Be Real with Financials

When you are still young and single, you'll most likely splurge on yourself - fancy dining, designer items, travels, etc. But when you're married and (especially) if you move out from your parents house, that's when financial reality hits. You now have to pay your own rent, utility bills, groceries, etc. I was already pretty frugal and good with savings and financial management before I got married, but I was forced to be even smarter in managing our household financials once I was married. And once we have a mortgage, financial management becomes even trickier as we were just scrambling trying to find savings here and there. This has also opened our eyes that we need more than just savings account, we had to invest. Sometimes I feel like we haven't done our best in building our savings and investment. But when I had a look in our investment and progress saver account, we're actually doing quite well (I'm just too hard on myself most of the time).

"Halal" Relationship

Pacaran? The Indonesian term of "being in a boyfriend-girlfriend relationship". For me, it's nothing than just a waste of time, money, and energy with the wrong person. Good on you if you married your long-time "pacar". Unfortunately, it just didn't work for me. I remember thinking, "it must be really stupid if I ended up with someone whom I barely know for more than 6 months". True that.
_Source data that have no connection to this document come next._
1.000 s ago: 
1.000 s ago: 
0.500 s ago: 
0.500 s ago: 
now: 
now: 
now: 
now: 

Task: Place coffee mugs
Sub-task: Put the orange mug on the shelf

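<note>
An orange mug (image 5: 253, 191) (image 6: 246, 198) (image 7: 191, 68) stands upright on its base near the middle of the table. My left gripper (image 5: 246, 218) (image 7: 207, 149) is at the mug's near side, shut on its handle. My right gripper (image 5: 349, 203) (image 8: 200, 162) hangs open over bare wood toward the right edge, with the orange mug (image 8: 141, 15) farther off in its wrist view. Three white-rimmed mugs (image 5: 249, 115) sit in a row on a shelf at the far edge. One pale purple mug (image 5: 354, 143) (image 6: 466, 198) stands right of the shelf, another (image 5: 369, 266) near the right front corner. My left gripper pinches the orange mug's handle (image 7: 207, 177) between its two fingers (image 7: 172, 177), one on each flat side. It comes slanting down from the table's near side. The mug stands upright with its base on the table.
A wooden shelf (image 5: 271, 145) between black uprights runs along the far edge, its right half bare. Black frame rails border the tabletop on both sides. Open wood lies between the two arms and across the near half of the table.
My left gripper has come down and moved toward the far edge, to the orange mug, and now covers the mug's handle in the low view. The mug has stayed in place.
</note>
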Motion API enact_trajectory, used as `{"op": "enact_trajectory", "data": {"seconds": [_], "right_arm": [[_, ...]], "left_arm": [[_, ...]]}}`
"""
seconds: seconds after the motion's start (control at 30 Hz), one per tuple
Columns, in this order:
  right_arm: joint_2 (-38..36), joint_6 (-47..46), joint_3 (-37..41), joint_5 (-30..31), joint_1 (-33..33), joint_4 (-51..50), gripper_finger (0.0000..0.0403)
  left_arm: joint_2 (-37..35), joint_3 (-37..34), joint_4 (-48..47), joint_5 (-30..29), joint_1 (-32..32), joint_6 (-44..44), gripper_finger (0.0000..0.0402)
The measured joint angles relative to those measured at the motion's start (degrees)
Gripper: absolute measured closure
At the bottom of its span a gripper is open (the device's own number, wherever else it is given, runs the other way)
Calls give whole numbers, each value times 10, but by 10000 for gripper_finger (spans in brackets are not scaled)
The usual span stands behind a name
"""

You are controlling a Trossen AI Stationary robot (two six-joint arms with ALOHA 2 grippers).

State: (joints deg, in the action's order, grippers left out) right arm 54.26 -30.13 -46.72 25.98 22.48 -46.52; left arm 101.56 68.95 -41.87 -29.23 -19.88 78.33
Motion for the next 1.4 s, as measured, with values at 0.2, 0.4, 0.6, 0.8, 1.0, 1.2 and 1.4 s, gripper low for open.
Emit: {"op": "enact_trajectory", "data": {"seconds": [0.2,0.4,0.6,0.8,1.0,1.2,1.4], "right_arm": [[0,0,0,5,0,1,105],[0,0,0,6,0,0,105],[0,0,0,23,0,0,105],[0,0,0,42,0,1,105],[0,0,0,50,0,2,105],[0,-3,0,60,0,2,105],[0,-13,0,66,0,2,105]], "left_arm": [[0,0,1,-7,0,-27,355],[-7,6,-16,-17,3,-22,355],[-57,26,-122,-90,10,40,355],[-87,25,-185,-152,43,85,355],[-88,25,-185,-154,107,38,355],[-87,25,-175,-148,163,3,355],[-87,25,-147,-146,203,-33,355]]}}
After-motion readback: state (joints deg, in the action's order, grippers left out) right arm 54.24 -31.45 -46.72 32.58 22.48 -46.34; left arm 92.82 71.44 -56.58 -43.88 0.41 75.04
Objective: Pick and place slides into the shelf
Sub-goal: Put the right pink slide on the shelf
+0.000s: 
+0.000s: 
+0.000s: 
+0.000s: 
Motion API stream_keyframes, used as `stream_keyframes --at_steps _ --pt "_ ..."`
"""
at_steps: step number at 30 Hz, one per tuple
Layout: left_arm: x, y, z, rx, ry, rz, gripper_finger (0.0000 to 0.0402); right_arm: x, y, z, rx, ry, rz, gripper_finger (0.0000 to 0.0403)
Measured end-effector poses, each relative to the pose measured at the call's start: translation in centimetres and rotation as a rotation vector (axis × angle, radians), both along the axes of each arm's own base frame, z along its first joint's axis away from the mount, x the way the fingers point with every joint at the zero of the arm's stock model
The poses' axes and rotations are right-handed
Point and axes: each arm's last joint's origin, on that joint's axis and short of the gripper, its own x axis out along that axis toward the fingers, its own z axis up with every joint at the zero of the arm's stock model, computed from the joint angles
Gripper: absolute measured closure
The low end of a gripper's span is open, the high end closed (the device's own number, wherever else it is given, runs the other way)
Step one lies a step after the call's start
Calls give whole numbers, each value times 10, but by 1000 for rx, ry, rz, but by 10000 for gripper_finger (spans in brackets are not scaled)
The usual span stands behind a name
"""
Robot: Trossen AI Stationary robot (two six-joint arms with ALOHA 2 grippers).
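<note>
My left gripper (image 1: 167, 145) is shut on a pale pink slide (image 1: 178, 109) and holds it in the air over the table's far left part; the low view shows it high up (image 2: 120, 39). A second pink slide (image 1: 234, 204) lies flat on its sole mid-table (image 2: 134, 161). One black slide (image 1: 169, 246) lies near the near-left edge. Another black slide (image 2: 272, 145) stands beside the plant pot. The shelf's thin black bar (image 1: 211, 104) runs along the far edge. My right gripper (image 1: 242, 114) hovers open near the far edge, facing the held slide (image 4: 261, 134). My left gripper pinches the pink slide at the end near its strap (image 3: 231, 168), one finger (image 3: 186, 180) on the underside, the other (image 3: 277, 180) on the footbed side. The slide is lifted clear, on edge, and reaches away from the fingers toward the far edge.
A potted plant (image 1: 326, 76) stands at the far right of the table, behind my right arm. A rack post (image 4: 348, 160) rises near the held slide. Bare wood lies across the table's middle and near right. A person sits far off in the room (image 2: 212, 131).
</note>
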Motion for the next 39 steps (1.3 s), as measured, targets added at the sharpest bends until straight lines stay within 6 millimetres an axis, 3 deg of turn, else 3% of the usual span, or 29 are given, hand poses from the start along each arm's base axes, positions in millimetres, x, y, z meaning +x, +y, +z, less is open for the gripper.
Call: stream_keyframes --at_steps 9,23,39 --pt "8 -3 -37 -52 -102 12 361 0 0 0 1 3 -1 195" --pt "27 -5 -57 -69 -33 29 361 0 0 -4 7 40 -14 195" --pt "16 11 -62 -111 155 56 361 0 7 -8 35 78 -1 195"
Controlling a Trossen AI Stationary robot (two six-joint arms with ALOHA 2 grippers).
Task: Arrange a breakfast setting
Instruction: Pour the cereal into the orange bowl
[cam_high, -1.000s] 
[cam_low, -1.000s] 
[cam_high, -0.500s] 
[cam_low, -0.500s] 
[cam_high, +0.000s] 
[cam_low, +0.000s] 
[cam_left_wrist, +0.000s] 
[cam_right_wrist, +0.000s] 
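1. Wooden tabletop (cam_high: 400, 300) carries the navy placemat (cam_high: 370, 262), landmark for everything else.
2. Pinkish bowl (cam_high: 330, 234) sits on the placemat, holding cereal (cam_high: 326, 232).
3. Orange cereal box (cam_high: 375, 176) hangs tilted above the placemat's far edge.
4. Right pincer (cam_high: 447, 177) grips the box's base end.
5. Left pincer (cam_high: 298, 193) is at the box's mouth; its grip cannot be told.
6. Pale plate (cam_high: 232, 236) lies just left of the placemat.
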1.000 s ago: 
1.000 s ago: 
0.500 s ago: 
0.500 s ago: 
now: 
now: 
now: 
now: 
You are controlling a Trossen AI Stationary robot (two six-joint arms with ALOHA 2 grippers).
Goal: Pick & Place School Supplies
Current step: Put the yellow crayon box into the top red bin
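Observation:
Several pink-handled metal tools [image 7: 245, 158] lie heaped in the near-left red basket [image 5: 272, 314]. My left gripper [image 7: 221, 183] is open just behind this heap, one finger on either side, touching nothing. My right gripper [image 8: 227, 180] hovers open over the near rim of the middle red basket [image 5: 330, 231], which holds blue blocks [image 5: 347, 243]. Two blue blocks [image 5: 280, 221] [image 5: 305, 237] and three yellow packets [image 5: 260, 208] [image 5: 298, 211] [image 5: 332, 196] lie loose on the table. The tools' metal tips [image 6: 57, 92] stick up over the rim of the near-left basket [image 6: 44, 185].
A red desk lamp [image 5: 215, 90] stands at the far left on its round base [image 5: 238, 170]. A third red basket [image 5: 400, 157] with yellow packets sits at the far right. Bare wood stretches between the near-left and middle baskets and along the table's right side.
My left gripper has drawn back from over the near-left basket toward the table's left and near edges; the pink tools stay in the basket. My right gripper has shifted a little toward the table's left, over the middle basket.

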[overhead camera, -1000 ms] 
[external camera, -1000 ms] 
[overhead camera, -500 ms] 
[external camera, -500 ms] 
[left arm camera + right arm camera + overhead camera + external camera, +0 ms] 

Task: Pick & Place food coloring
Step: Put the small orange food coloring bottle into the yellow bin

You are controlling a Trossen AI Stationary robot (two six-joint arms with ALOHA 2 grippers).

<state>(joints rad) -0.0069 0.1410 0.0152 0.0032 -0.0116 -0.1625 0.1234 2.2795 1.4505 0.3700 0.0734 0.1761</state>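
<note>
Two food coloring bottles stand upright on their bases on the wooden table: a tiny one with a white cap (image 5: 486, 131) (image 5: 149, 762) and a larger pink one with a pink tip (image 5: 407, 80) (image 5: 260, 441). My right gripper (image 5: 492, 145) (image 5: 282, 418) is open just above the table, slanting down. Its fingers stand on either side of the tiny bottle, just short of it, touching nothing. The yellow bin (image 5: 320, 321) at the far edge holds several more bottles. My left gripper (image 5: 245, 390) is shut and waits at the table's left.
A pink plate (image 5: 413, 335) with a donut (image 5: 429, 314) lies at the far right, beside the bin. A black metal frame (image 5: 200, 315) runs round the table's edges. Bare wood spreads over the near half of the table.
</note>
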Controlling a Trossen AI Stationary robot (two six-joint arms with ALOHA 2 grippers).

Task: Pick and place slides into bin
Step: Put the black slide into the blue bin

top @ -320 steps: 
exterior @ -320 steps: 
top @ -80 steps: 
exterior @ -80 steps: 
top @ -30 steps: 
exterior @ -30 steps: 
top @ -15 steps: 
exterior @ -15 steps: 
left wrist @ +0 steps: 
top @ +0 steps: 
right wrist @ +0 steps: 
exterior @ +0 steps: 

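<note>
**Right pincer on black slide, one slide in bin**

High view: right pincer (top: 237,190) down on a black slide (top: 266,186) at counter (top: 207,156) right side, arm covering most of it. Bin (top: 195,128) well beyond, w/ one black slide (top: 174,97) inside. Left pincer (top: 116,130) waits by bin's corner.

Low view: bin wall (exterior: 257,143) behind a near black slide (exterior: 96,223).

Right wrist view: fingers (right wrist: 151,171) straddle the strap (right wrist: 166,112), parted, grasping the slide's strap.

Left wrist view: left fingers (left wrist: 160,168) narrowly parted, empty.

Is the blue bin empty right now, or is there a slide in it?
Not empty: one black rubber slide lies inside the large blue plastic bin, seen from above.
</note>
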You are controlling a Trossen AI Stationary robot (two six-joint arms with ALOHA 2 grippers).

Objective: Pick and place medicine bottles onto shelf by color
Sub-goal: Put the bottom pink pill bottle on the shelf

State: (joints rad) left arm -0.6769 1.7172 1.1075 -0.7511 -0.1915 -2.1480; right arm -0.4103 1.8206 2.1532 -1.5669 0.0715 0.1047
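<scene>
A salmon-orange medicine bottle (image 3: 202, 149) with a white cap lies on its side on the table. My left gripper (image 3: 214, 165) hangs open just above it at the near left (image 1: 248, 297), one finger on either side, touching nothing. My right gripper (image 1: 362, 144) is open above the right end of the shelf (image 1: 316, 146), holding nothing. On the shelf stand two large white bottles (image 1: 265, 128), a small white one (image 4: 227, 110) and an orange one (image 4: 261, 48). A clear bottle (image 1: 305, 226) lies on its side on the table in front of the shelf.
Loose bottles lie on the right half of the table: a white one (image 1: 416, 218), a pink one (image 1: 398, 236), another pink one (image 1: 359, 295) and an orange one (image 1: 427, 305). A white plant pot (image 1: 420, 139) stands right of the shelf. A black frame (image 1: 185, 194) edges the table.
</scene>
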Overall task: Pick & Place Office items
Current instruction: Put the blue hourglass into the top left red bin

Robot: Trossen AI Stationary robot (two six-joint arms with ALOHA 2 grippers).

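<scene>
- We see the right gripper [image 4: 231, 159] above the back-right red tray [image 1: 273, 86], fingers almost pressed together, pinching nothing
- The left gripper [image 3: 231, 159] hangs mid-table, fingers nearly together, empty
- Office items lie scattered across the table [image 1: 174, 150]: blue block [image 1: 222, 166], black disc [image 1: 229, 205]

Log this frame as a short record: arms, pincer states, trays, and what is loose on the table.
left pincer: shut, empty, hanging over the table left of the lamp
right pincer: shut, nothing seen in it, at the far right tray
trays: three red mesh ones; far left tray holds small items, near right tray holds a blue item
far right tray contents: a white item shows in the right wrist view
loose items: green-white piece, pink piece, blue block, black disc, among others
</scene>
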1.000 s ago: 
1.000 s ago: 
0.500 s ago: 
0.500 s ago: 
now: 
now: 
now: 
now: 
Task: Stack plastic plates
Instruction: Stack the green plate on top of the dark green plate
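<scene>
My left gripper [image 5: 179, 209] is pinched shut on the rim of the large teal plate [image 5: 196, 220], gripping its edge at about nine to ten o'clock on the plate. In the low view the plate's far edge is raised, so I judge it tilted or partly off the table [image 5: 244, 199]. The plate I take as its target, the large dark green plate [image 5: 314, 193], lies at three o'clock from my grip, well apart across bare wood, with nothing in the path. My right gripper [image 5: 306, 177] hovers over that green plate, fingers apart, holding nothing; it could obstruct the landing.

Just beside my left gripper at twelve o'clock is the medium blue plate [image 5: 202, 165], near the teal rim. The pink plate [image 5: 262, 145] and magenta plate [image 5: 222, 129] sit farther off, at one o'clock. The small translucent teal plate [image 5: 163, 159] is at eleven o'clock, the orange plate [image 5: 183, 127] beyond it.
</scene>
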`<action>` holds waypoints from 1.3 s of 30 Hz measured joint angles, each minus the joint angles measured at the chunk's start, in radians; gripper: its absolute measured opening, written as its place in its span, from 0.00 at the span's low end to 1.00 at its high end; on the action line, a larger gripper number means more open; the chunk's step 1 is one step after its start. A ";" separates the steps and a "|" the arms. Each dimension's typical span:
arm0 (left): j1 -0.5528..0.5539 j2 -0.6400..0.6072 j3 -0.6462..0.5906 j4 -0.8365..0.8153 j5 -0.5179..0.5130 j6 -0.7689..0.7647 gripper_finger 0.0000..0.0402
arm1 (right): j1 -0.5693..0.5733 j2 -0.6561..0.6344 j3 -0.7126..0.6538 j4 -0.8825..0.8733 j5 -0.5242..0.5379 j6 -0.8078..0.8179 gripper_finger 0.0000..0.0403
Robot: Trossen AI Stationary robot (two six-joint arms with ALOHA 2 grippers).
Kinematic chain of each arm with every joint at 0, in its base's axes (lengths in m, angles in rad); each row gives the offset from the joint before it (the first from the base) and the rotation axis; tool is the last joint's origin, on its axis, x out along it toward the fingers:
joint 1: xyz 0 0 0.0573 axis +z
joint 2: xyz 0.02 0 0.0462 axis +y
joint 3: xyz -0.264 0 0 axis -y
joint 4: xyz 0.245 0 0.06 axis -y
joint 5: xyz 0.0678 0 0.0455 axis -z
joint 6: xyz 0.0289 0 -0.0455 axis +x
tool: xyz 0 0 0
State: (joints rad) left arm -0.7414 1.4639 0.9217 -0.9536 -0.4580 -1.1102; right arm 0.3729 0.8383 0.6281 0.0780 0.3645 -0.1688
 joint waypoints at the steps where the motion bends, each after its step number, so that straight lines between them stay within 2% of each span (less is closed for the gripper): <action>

I said "yes" to my husband whom I had known for less than 4 months. And because we've only known each other for less than 4 months, we've decided to extend our "honeymoon phase" after we got married, which eventually lasted for more than 3 years LOL. By being married, I can actually enjoy the relationship we have and feel secure about it. I know I'm going to the movies, dining out, trying new things, and traveling with the right person and not wasting my energy. Sometimes we do have our fight and arguments, but which family doesn't?


Achieving Things Together

I think this is what I love most about our marriage. We get to do stuff together and achieve things together. I love our last trip together to Melbourne. No kids yet, so we get to enjoy the trip like all normal guys-gals relationship. And the best thing about it is that we're halal! So our parents need not to worry about us going on a trip together (duh!). Also, in the past 4 years, we were able to achieve the unthinkables (at least for us): a job (for me), hajj trip, and finally "renting" our own home. It may look like that we "got lucky" to have those opportunities (I'm not saying that we're not lucky), but all of those did come with hard work, sacrifices, faith, and lots of tears. With each ups and downs, husband and I learned that we will always be dependant on each other. And when we're able to achieve things by working together and supporting each other, that's when we know that we're a great team.

***

Not all people may agree with me because everyone's circumstances are different. But I'm just sharing my personal experience and chipping in my two cents :). I know quite plenty of people who got married even younger than me, and their relationship is still going strong.